▶ **SUPPLIED INFORMATION**
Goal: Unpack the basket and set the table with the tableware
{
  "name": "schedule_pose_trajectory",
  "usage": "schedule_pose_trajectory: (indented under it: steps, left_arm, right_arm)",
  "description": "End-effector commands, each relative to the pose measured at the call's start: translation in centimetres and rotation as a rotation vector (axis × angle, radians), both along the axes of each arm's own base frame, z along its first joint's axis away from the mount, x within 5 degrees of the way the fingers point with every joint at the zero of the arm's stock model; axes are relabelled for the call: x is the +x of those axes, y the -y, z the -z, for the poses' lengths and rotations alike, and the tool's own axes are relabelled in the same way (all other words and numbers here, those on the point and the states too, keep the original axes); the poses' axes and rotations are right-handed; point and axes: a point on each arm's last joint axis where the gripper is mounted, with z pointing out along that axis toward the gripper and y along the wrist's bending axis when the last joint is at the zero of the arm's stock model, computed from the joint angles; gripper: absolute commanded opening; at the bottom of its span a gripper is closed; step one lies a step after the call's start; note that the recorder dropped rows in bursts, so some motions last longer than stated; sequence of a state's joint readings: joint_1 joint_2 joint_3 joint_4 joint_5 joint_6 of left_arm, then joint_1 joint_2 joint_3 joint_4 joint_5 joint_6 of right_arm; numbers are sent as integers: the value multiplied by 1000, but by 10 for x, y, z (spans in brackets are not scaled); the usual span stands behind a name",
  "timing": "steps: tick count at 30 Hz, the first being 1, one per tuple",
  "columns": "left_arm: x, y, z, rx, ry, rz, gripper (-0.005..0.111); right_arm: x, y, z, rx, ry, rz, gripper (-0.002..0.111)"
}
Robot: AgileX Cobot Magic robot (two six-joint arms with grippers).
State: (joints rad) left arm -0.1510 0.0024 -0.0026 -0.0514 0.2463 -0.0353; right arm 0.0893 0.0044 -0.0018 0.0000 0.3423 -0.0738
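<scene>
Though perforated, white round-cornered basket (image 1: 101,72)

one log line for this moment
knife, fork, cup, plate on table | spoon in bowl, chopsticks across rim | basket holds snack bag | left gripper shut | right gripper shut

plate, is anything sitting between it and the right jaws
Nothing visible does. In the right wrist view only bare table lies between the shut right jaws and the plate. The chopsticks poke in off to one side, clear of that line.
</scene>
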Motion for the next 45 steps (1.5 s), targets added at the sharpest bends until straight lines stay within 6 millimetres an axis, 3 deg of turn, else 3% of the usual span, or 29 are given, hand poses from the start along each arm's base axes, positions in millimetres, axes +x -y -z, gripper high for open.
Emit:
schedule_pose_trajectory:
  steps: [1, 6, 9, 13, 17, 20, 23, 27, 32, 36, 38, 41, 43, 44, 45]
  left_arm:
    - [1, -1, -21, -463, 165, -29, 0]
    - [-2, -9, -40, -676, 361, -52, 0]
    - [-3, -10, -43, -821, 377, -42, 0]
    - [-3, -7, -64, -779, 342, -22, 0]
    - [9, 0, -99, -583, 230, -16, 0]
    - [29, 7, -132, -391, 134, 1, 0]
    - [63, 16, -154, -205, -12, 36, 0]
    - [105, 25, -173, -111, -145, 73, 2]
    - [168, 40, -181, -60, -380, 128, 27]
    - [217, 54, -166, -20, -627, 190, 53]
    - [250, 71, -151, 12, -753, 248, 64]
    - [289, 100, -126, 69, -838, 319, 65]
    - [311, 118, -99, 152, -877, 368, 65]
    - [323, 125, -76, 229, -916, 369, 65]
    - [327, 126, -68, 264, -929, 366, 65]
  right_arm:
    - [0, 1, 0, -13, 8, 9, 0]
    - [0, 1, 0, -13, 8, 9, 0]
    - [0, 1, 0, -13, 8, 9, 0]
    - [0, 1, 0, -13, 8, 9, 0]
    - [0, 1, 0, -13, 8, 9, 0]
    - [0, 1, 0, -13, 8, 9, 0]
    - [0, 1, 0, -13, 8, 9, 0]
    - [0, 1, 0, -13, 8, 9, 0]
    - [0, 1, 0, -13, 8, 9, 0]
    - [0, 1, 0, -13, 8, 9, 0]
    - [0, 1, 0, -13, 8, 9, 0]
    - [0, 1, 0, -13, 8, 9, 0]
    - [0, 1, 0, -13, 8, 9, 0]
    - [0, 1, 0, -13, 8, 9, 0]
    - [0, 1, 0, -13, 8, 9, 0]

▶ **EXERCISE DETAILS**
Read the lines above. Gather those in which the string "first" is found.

▶ **TASK OUTPUT**
  "description": "End-effector commands, each relative to the pose measured at the call's start: translation in centimetres and rotation as a rotation vector (axis × angle, radians), both along the axes of each arm's own base frame, z along its first joint's axis away from the mount, x within 5 degrees of the way the fingers point with every joint at the zero of the arm's stock model; axes are relabelled for the call: x is the +x of those axes, y the -y, z the -z, for the poses' lengths and rotations alike, and the tool's own axes are relabelled in the same way (all other words and numbers here, those on the point and the states too, keep the original axes); the poses' axes and rotations are right-handed; point and axes: a point on each arm's last joint axis where the gripper is mounted, with z pointing out along that axis toward the gripper and y along the wrist's bending axis when the last joint is at the zero of the arm's stock model, computed from the joint angles; gripper: absolute commanded opening; at the bottom of its span a gripper is closed; step one lies a step after the call's start; note that the recorder dropped rows in bursts, so some motions last longer than stated; sequence of a state's joint readings: joint_1 joint_2 joint_3 joint_4 joint_5 joint_6 of left_arm, then joint_1 joint_2 joint_3 joint_4 joint_5 joint_6 of right_arm; numbers are sent as integers: the value multiplied by 1000, but by 10 for x, y, z (spans in brackets are not scaled); the usual span stands behind a name",
  "timing": "steps: tick count at 30 Hz, the first being 1, one per tuple",

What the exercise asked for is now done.